Remix.run Logo
cmrdporcupine 8 hours ago

Do this -- take your coworker's PRs that they've clearly written in Claude Code, and have Codex/GPT 5.4 review them.

Or have Codex review your own Claude Code work.

It then becomes clear just how "sloppy" CC is.

I wouldn't mind having Opus around in my back pocket to yeet out whole net new greenfield features. But I can't trust it to produce well-engineered things to my standards. Not that anybody should trust an LLM to that level, but there's matters of degree here.

kevinsync 7 hours ago | parent | next [-]

I've been using Claude and Codex in tandem ($100 CC, $20 Codex), and have made heavy use of claude-co-commands [0] to make them talk. Outside of the last 1-2 weeks (which we now have confirmation YET AGAIN that Claude shits the fucking bed in the run-up to a new model release), I usually will put Claude on max + /plan to gin up a fever dream to implement. When the plan is presented, I tell it to /co-validate with Codex, which tends to fill in many implementation gaps. Claude then codes the amended plan and commits, then I have a Codex skill that reviews the commit for gaps, missed edge cases, incorrect implementation, missed optimizations, etc, and fix them. This had been working quite well up until the beginning of the month, Claude more or less got CTE, and after a week of that I swapped to $100 Codex, $20 CC plans.
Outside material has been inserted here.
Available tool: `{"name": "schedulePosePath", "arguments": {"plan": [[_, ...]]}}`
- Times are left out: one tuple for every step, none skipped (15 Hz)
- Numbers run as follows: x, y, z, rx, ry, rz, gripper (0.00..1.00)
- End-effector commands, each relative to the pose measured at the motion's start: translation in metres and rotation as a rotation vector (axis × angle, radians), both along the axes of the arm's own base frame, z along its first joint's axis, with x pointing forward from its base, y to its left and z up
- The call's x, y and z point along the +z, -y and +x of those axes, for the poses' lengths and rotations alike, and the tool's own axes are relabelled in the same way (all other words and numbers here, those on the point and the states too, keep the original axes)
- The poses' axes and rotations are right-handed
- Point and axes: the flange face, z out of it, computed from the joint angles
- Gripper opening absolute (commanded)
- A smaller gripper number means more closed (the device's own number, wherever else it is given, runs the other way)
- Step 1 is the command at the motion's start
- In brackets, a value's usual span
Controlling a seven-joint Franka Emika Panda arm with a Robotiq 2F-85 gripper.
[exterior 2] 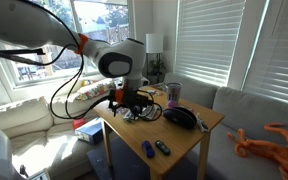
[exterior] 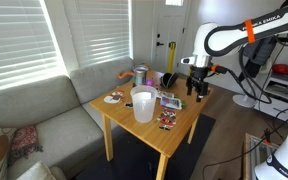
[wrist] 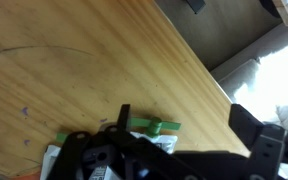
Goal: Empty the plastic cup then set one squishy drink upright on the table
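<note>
Evidently the plastic cup (exterior: 143,104) stands upright on the table (exterior: 187,113), so it looks not yet emptied. The tool (exterior: 197,92) hangs well apart from it, spread and holding nothing.

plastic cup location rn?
In an exterior view the plastic cup stands upright on the table, toward the sofa-side edge, next to a flat packet. The claw hovers apart from it, near the far corner.
</note>
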Motion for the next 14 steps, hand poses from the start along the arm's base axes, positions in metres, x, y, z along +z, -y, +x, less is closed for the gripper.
{"name": "schedulePosePath", "arguments": {"plan": [[-0.01,0.004,0.001,0.046,0.05,0.0,1.0],[-0.012,0.003,0.003,0.05,0.064,0.001,1.0],[-0.015,0.002,0.004,0.05,0.081,-0.007,1.0],[-0.018,0.001,0.005,0.051,0.096,-0.006,1.0],[-0.02,0.0,0.007,0.052,0.108,-0.008,0.95],[-0.023,0.0,0.008,0.055,0.118,-0.014,0.88],[-0.026,-0.001,0.009,0.056,0.129,-0.016,0.86],[-0.028,-0.002,0.01,0.057,0.136,-0.015,0.83],[-0.03,-0.002,0.012,0.057,0.145,-0.018,0.78],[-0.032,-0.004,0.013,0.061,0.152,-0.015,0.81],[-0.034,-0.006,0.014,0.065,0.159,-0.013,0.81],[-0.035,-0.007,0.014,0.07,0.165,-0.008,0.83],[-0.037,-0.008,0.015,0.073,0.171,-0.004,0.84],[-0.037,-0.01,0.016,0.076,0.177,0.003,0.84]]}}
Now I'm using co-validation a lot less and just driving primarily via Codex. When Claude works, it provides some good collaborative insights and counter-points, but Codex at the very least is consistently predictable (for text-oriented, data-oriented stuff -- I don't use either for designing or implementing frontend / UI / etc).

As always, YMMV!

[0] https://github.com/SnakeO/claude-co-commands

hulk-konen 3 hours ago | parent | next [-]

Some variation of this is the way.

You should not get dependent on one black box. Companies will exploit that dependency.

My version of this is having CC Pro, Cursor Pro, and OpenCode (with $10 to Codex/GLM 5.1) --> total $50. My work doesn't stop if one of these is having overloaded servers, etc. And it's definitely useful to have them cross-checking each other's plans and work.

cmrdporcupine 7 hours ago | parent | prev [-]

This more or less mimics a flow that I had fairly good results from -- but I'm unwilling to pay for both right now unless I had a client or employer willing to foot the bill.

Claude Code as "author" and a $20 Codex as reviewer/planner/tester has worked for me to squeeze better value out of the CC plan. But with the new $100 codex plan, and with the way Anthropic seemed to nerf their own $100 plan, I'm not doing this anymore.

afavour 8 hours ago | parent | prev | next [-]

> It then becomes clear just how "sloppy" CC is.

Have you done the reverse? In my experience models will always find something to criticize in another model's work.

cmrdporcupine 8 hours ago | parent [-]

I have, and in fact models will find things to criticize in their own work, too, so it's good to iterate.

But I've had the best results with GPT 5.4

woadwarrior01 8 hours ago | parent | prev [-]

It cuts both ways. What I usually do these days is to let codex write code, then use claude code /simplify, have both codex and claude code review the PR, then finally manually review and fixup things myself. It's still ~2x faster than doing everything by myself.

cmrdporcupine 7 hours ago | parent [-]

I often work this way too, but I'll say this:

This flow is exhausting. A day of working this way leaves me much more drained than traditional old school coding.

woadwarrior01 7 hours ago | parent [-]

100%. On days when I'm sleep deprived (once or twice a week), I fallback to this flow. On regular days, I tend to write more code the old school way and use things things for review.